Tuesday, July 12, 2005

New Jersey no longer last in presidential primaries

Last week, New Jersey Governor Richard Codey signed legislation that will move New Jersey’s last in the nation presidential primary from June to February. With the adoption of the bill, NJ joins an ever growing list of states that are moving their presidential primaries to the winter to “gain a greater voice in national politics.”

TYL has previously endorsed the idea of presidential electoral reform, calling specifically for open primaries that allow every American the opportunity to vote in either party’s Presidential primary. I’d like to take this reform one step further – to support the overhaul of the nation’s primary system to avoid the problems currently caused by state efforts to “ensure their voice is heard” by moving to the front of the presidential primary calendar.

The National Association of Secretaries of State proposed a plan for the 2004 presidential primaries that would group states regionally with the first region holding primaries in March, the second grouping in April, the third in May and the final region in June. The groups of states would rotate with each presidential season ensuring that each region was “first” every fourth election. Their plan may not be perfect but it would restore some sanity to the primary system, lengthening the primary season while the shortening the presidential campaign and reducing the reliance on money and TV advertising that currently hinders non-establishment candidates.

Note: Under the new measure in New Jersey, nominees for congressional and local offices will still be selected in June. The non-partisan NJ Office of Legislative Service estimates the presidential primary will cost $10.3 million in 2008.

The legislation will also allow voters to register later, giving them up to 21 days before an election to register to vote and permit any registered voter to cast an absentee ballot, eliminating a requirement that they provide a reason for not being able to vote in person on Election Day.


At 8:40 PM, Blogger Sam Nicolas said...

Ah yes,
I will add the Yellow Line to my initial blogroll.

The Daily Belch

At 10:16 PM, Blogger Jdeer165 said...

Being from New Jersey I'm not surprised by this. New Jersey has a bit of a self esteem or identity issue. I was from the Central part of the state where all the tv stations were New York City stations. The sports teams, arts, theater, etc...all were in the City. Trying to have more of a voice in the primaries may be an attempt to puff themselves up a bit.

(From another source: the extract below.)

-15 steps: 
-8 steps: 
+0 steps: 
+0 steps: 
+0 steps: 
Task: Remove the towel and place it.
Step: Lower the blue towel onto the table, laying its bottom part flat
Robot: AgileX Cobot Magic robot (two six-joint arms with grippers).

At 7:50 AM, Blogger Heiuan said...

Hmmm...for me, a more fair distribution of primaries would be to have one large-population state vote at the same time as a group of smaller-population states.

I.E...California votes at the same time as Maine, North Dakota, Hawaii and Alaska.

Then, the next month we do the same thing using a different large state with smaller states.

We could avoid the whole mess of Super Tuesday primaries, whereby anyone who sweeps these primaries is generally considered the winner and any state who holds their primary after that date is SOL.

To me, that appears to be a more equitable distribution of power.

Or better yet, hold just one national primary election...just like the general election, but in a summer month. No fuss, no muss and no mess.

At 9:16 AM, Anonymous Anonymous said...

I think this NASS plan sounds like a pretty good idea. Then candidates could set up shop in a region and make the rounds. They would probably visit a lot of smaller towns that currently get overlooked. Plus, with the states who go first rotating, every voter would feel like they are part of the process.
Why hasn't there been more coverage about this plan?